UM LOBISOMEM EM PALERMO

Montague Summers

(1880 – 1948)

Tradução de Paulo Soriano

 

No sestiere del Borgo de Palermo vivia uma senhora muito devota, de honra e reputação imaculadas.

Certa noite, durante suas devoções, ela ouviu, sob a janela, o uivo sinistro de um lobo.

Espiando através das pesadas cortinas, ela viu, no pátio iluminado pela luar, não muito abaixo da janela, um monstro terrível. Enorme e esguio, ele avançava, exibindo os dentes brancos e afiados, preparados para rasgar e dilacerar. Entre as presas, assomava uma língua enorme e salivante. O animal mantinha o focinho erguido, farejando o vento com grande apetite.

A fera fez uma pausa e, depois, avançou furtivamente. De súbito, com uma agilidade demoníaca, deu um salto e escalou a própria loggia.

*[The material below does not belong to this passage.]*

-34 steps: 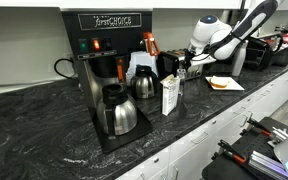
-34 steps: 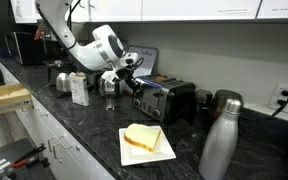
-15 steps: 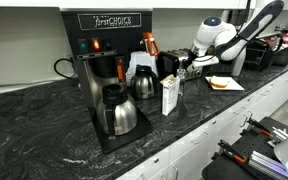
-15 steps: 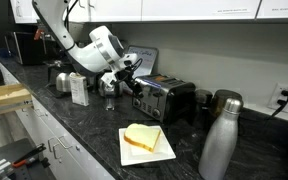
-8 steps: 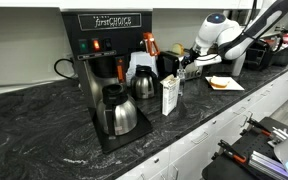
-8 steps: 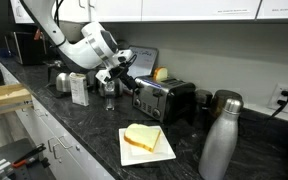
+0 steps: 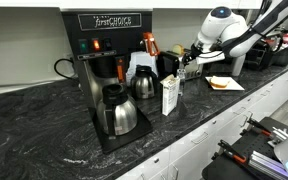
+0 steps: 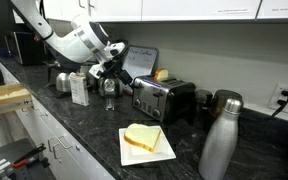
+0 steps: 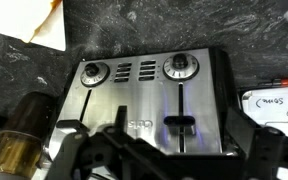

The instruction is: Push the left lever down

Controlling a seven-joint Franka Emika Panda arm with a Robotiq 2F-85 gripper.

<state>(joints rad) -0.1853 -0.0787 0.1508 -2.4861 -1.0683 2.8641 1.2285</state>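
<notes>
We find the toaster [image 8: 164, 98] standing on the dark stone counter [image 8: 79, 125], right of centre in an exterior view. In the wrist view its steel front face fills the middle of the frame. Two knobs sit along the top of that face, one upper left [image 9: 94, 72] and one upper right [image 9: 181, 66], and a vertical slot runs down below each.

The left lever [image 9: 119, 121] lies in the lower part of the left slot, partly masked by dark gripper parts, so we cannot fix its exact height. The right lever [image 9: 180, 123] shows as a dark bar low in its own slot.

The gripper [image 9: 164, 150] hangs clear of the toaster at the bottom edge of the wrist view. Its jaws are spread wide, with nothing between them.

In an exterior view, the gripper [image 8: 112, 72] is left of the toaster and apart from it. A plate [image 8: 129, 155] with bread lies at lower centre, and a steel bottle [image 8: 221, 140] stands at lower right.
</notes>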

Cheia de coragem, e recomendando-se a Nossa Senhora e a Santa Rosália, a senhora empunhou uma adaga afiada e corajosamente saiu para a varanda.

Com um grunhido e um estalido, a coisa saltou sobre ela. Os olhos da fera brilhavam com uma fúria infernal. Seu terrível hálito era quente, fétido e ofegante, e uma espuma escorria de suas mandíbulas arreganhadas.

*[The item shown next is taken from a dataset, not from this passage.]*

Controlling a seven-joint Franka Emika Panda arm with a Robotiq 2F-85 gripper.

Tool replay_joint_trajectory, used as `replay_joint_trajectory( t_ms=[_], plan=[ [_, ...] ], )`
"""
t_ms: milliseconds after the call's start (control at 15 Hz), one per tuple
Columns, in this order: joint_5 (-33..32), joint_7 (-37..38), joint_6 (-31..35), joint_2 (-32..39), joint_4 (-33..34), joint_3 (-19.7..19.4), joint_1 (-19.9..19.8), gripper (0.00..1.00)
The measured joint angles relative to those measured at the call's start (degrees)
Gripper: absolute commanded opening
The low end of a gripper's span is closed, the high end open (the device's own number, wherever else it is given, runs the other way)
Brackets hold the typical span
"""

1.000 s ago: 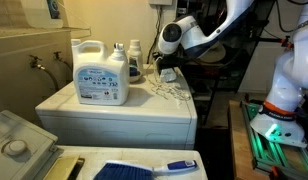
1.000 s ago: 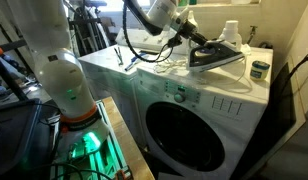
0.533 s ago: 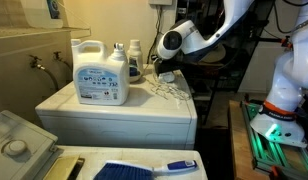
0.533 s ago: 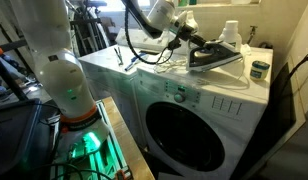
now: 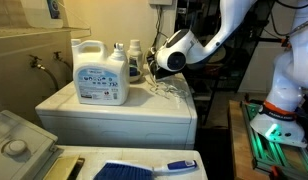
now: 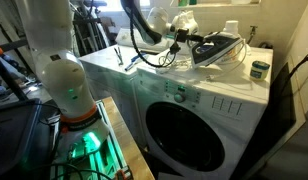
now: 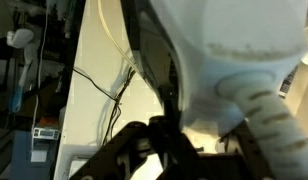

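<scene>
Iron (image 6: 219, 46) appears right of centre near the top in an exterior view, tilted, with its rear end raised off the washer surface (image 6: 134, 72). Your fingers (image 6: 184, 42) are closed on that rear end. The cord (image 5: 170, 90) lies tangled on the surface, right of the detergent jug (image 5: 99, 72).

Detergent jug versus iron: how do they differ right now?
The detergent jug is white with a blue label; the iron is mostly dark. The jug stands upright, untouched; the iron sits tilted in the gripper. Both are over the washer top.
</scene>
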Motion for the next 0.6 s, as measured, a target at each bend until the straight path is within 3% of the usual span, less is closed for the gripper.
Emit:
replay_joint_trajectory(
  t_ms=[133,200,400,467,600],
  plan=[
    [-2.6,1.7,-4.1,1.0,-0.8,0.4,0.5,0.15],
    [-3.8,2.5,-6.2,1.5,-1.2,0.6,0.7,0.40],
    [-3.8,2.7,-6.4,1.9,-1.1,0.9,0.7,0.40],
    [-3.8,2.7,-6.4,1.9,-1.1,1.0,0.7,0.15],
    [-3.8,2.7,-6.4,1.9,-1.1,1.0,0.7,0.15]
  ],
)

Inspirada pelo Céu, ela atacou a besta com toda força. Enquanto o aço cortava profundamente, e com precisão, a fronte cabeluda, de onde escorria um sangue negro, o lobo pareceu encolher-se, caindo para trás. Claudicando, a fera refugiou-se rapidamente nas sombras.

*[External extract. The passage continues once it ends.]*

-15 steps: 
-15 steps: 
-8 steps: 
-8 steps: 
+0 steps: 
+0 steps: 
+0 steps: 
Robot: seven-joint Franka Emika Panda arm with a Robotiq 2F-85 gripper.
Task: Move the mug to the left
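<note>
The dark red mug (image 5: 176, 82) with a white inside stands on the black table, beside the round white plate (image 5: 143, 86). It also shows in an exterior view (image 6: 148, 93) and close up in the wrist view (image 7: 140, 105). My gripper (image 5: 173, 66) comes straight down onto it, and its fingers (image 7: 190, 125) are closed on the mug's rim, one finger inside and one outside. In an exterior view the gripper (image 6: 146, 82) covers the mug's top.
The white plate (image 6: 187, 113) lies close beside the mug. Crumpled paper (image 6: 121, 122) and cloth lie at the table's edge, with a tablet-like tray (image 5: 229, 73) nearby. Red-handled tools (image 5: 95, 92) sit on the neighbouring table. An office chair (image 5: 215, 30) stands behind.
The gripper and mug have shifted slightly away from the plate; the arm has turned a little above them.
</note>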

Na manhã seguinte, chegou à casa da senhora um mordomo, seguido por dois servos, trazendo-lhe presentes valiosos como sedas e joias, vinhos raros e trajes suntuosos. Rogava que a senhora os aceitasse em nome de seu mestre, um príncipe da família reinante, a quem, por sua ação corajosa e piedosa, havia livrado da abominável licantropia, quando, em sua loucura, ele a atacara na noite anterior.